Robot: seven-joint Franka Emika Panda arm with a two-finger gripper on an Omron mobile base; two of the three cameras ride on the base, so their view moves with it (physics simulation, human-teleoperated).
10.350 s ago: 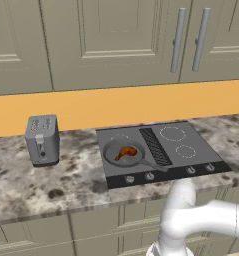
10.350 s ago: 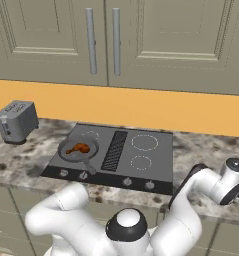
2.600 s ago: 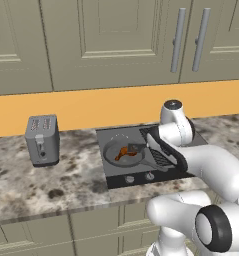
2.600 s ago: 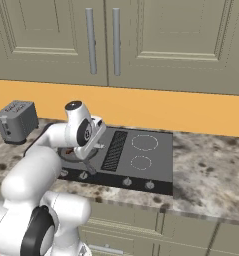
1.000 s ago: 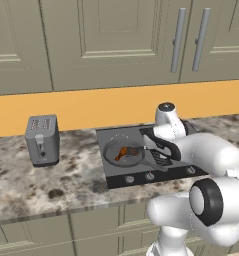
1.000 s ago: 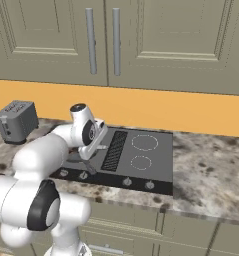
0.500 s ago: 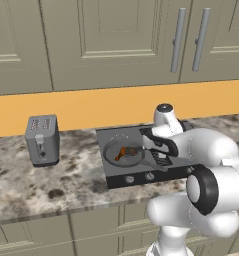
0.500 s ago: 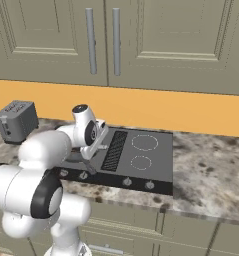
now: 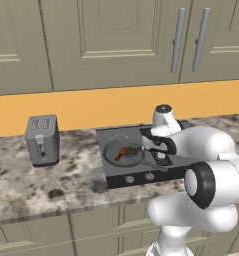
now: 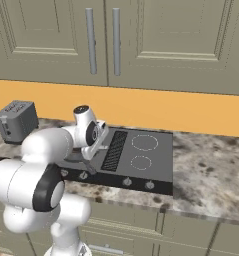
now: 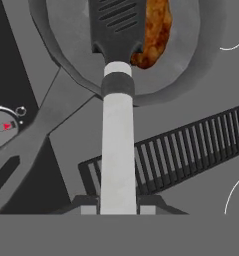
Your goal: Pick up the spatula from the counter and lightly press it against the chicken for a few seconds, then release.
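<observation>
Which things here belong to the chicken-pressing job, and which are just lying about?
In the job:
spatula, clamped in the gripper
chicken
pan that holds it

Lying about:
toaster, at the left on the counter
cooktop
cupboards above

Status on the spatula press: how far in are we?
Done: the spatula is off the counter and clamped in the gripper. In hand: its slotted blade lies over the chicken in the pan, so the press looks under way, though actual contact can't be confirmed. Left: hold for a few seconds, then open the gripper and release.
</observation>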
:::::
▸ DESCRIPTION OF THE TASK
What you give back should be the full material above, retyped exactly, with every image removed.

▸ SOLVED EXERCISE
Robot: seven-joint Franka Emika Panda arm with a two-finger gripper on an Omron mobile base; two of the three cameras ride on the base, so their view moves with it (physics simulation, human-teleoperated).
10.350 s ago: 
10.350 s ago: 
2.600 s ago: 
2.600 s ago: 
1.000 s ago: 
1.000 s ago: 
0.500 s ago: 
0.500 s ago: 
now: 
now: 
now: 
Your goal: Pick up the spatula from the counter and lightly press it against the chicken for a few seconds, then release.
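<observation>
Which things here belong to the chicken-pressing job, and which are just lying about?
In the job:
spatula, clamped in the gripper
chicken
pan that holds it

Lying about:
toaster, at the left on the counter
cooktop
cupboards above

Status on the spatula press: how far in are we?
Done: the spatula is off the counter and clamped in the gripper. In hand: its slotted blade lies over the chicken in the pan, so the press looks under way, though actual contact can't be confirmed. Left: hold for a few seconds, then open the gripper and release.
</observation>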

The exercise has been finished.